Fujisawa Hironori, Tohma Yasuo, Muramatsu Naoki, Kida Shinya, Kaizaki Yasuharu, Tamamura Hiroyasu
Department of Neurosurgery, Fukui Prefectural Hospital, Japan.
Neurol Med Chir (Tokyo). 2012;52(8):594-8. doi: 10.2176/nmc.52.594.

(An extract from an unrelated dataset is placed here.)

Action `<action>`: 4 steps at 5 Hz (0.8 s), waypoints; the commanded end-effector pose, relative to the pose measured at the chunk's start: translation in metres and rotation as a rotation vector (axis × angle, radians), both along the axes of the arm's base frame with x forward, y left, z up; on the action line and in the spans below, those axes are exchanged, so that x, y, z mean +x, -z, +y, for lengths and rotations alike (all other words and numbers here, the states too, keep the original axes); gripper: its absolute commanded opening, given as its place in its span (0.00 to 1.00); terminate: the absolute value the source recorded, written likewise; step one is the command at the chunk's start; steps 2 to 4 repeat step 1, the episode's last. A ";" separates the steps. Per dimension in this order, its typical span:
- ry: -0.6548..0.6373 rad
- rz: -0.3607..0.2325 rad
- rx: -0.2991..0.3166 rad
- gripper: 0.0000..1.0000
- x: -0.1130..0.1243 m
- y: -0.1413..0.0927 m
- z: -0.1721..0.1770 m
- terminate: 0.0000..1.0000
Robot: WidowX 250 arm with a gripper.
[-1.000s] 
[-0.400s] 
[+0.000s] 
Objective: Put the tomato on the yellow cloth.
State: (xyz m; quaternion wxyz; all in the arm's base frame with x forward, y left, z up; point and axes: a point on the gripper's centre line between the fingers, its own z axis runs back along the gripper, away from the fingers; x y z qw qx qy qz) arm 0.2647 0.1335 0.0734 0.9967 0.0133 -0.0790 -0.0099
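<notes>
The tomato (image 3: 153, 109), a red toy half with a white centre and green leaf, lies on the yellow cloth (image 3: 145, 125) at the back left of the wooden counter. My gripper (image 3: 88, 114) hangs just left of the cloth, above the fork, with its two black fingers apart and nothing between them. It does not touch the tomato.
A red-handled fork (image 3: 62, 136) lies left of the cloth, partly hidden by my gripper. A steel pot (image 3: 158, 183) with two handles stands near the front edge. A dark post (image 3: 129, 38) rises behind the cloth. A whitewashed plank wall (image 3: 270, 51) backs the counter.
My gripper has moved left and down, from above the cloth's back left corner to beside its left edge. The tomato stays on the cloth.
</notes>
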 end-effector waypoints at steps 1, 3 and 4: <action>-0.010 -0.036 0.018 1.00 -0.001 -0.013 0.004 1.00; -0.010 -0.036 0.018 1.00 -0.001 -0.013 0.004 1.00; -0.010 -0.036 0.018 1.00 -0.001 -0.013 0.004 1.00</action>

A 68-year-old male presented with a very rare case of spindle cell oncocytoma (SCO), a recently identified very rare neoplasm of the anterior pituitary, manifesting as panhypopituitarism and visual field defect. The pituitary tumor with suprasellar extension was only partially resected via transsphenoidal surgery because of the tumor consistency and bleeding. Histological diagnosis was consistent with schwannoma. The tumor regrew and angiography revealed hypervascularity, so a transcranial approach was employed for the re-operation which only achieved partial resection because of intraoperative extensive bleeding. The tumor cells showed similar histological and immunohistochemical profiles to the previous specimen, but electron microscopy demonstrated that cytoplasm abundantly filled with mitochondria. The final diagnosis of SCO was established and the patient received postoperative conventional radiation therapy of 50 Gy. Only 15 cases of SCO have been reported, and the diagnosis was mistaken in many cases as schwannoma, oncocytic pituitary adenoma, or craniopharyngioma, and multiple surgeries followed by radiation therapy were required.
一名68岁男性患者,患有极为罕见的梭形细胞嗜酸细胞瘤(SCO),这是一种最近才被确认的极其罕见的垂体前叶肿瘤,表现为全垂体功能减退和视野缺损。由于肿瘤质地及出血情况,经蝶窦手术仅部分切除了向鞍上扩展的垂体肿瘤。组织学诊断为神经鞘瘤。肿瘤复发,血管造影显示血管丰富,因此再次手术采用经颅入路,但因术中大量出血仅实现了部分切除。肿瘤细胞的组织学和免疫组化特征与之前的标本相似,但电子显微镜显示细胞质中充满大量线粒体。最终确诊为SCO,患者术后接受了50 Gy的常规放射治疗。目前仅报道了15例SCO,且在很多病例中诊断有误,被误诊为神经鞘瘤、嗜酸细胞垂体腺瘤或颅咽管瘤,需要多次手术并辅以放射治疗。